Una sorta di pronto soccorso telefonico, sia medico che psicologico, per avere informazioni, chiarimenti e risposte che non sempre i canali istituzionali riescono a fornire. È il servizio che il Laboratorio di Salute Popolare di Làbas e Mediterranea Saving Humans ha attivato per dare il proprio contributo in questa situazione di emergenza e di isolamento.

Resistenza sanitaria: il pronto soccorso telefonico

A presentare ai nostri microfoni il servizio è Stefano Caselli, che è il coordinatore sanitario di Mediterranea. Tutto nasce dall’esperienza del Laboratorio di Salute Popolare che ha sede in vicolo Bolognetti a Bologna. In collaborazione con Approdi, realtà che opera nel settore dell’accoglienza e del supporto psicologico, e mutuando l’iniziativa da altre realtà che stanno mettendo in piedi servizi analoghi, il Pronto Soccorso medico-psicologico per l’emergenza coronavirus è attivo 7 giorni su 7 dalle 10.30 alle 19.30 e risponde ai numeri: 351-1226865 per informazioni mediche e 392-8959198 o 338-3245092 per supporto psicologico.

“Il servizio è rivolto a chi in questo momento è privo di reti sociali, come gli anziani a casa da soli – spiega Caselli – ma abbiamo pensato anche ai migranti che sono disorientati e non riescono a capire bene quanto sta succedendo”.
Tra i contatti già ricevuti dal servizio, molti sono operatori dell’accoglienza che, pur essendo riusciti a prendere la linea ai numeri verdi predisposti dalle autorità, non hanno trovato risposte soddisfacenti ad alcuni quesiti, ad esempio come comportarsi in caso di un sospetto caso positivo al coronavirus all’interno di un centro di accoglienza straordinaria (Cas).
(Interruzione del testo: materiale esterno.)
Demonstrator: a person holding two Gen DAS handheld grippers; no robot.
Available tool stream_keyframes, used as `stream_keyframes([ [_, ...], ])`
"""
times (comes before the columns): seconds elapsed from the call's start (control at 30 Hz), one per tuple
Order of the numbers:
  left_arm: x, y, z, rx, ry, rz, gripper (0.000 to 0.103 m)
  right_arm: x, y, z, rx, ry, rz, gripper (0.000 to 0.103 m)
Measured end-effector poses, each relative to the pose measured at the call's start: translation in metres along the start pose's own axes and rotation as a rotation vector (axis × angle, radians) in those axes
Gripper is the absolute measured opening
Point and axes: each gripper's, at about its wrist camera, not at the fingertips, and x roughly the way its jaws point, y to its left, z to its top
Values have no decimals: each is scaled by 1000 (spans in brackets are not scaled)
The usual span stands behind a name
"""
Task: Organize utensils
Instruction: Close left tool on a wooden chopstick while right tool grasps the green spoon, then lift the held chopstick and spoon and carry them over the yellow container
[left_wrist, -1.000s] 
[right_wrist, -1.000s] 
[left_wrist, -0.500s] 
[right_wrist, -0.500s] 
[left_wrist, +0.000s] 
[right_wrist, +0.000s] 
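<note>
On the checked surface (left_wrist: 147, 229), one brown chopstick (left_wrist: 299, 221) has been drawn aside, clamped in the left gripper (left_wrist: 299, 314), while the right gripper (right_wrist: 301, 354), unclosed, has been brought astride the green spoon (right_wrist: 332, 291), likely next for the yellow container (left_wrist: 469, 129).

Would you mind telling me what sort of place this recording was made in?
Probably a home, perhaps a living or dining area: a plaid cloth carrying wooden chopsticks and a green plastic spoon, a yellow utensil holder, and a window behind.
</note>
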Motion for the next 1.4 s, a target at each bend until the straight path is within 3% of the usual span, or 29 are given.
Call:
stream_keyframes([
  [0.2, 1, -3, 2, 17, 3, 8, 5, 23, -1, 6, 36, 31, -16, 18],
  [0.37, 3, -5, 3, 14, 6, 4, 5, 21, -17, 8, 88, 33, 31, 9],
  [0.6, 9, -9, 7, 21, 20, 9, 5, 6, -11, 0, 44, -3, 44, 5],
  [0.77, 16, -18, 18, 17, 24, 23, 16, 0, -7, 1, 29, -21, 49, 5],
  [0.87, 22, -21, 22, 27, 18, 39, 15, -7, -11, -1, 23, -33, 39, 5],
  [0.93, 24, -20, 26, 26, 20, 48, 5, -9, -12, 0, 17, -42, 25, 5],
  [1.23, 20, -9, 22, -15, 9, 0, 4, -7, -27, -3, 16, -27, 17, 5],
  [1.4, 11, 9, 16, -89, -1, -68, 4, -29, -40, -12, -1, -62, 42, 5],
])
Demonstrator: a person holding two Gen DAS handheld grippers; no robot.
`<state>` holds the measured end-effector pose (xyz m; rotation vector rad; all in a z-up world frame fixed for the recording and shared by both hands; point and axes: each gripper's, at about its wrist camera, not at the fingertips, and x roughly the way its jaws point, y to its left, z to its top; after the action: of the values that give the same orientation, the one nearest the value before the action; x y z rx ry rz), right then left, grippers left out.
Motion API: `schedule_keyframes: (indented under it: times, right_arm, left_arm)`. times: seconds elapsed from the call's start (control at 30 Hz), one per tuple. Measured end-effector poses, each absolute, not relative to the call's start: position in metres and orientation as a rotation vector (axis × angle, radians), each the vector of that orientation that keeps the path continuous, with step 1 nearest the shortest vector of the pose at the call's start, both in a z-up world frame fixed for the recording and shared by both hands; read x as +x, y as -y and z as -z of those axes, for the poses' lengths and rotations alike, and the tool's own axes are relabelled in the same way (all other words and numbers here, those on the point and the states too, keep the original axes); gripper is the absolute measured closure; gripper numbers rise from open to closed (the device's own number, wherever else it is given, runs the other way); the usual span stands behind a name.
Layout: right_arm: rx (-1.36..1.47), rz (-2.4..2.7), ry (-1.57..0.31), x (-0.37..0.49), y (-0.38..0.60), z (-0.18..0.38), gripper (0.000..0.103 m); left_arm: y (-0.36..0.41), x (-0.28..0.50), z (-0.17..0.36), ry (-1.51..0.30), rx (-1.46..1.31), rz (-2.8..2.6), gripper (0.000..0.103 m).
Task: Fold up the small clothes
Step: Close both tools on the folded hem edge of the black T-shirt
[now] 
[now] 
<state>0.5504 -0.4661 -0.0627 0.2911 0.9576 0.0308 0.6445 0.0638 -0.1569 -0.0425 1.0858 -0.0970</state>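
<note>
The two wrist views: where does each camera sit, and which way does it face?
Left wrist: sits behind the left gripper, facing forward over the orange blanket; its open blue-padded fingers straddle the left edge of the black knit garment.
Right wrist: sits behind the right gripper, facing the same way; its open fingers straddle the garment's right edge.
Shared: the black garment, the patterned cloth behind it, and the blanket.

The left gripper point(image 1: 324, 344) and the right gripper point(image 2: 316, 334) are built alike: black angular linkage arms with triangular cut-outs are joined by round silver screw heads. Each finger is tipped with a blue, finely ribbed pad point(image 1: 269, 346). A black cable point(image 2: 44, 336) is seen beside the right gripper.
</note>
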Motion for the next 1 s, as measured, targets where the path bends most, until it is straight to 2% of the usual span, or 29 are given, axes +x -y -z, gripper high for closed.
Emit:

Allo stesso modo, sottolinea il coordinatore sanitario di Mediterranea, molti lavoratori stranieri sono confusi dalle informazioni ambigue che arrivano dalle autorità.
“Basti pensare che nelle ultime linee guida del Ministero – sottolinea l’attivista – 19 punti riguardano il perché bisogna stare chiusi in casa e uno dice che bisogna andare a lavorare”.
Quello che il servizio cerca di fare, quindi, è dare anche risposta alle situazioni grigie che non trovano risposta a livello istituzionale.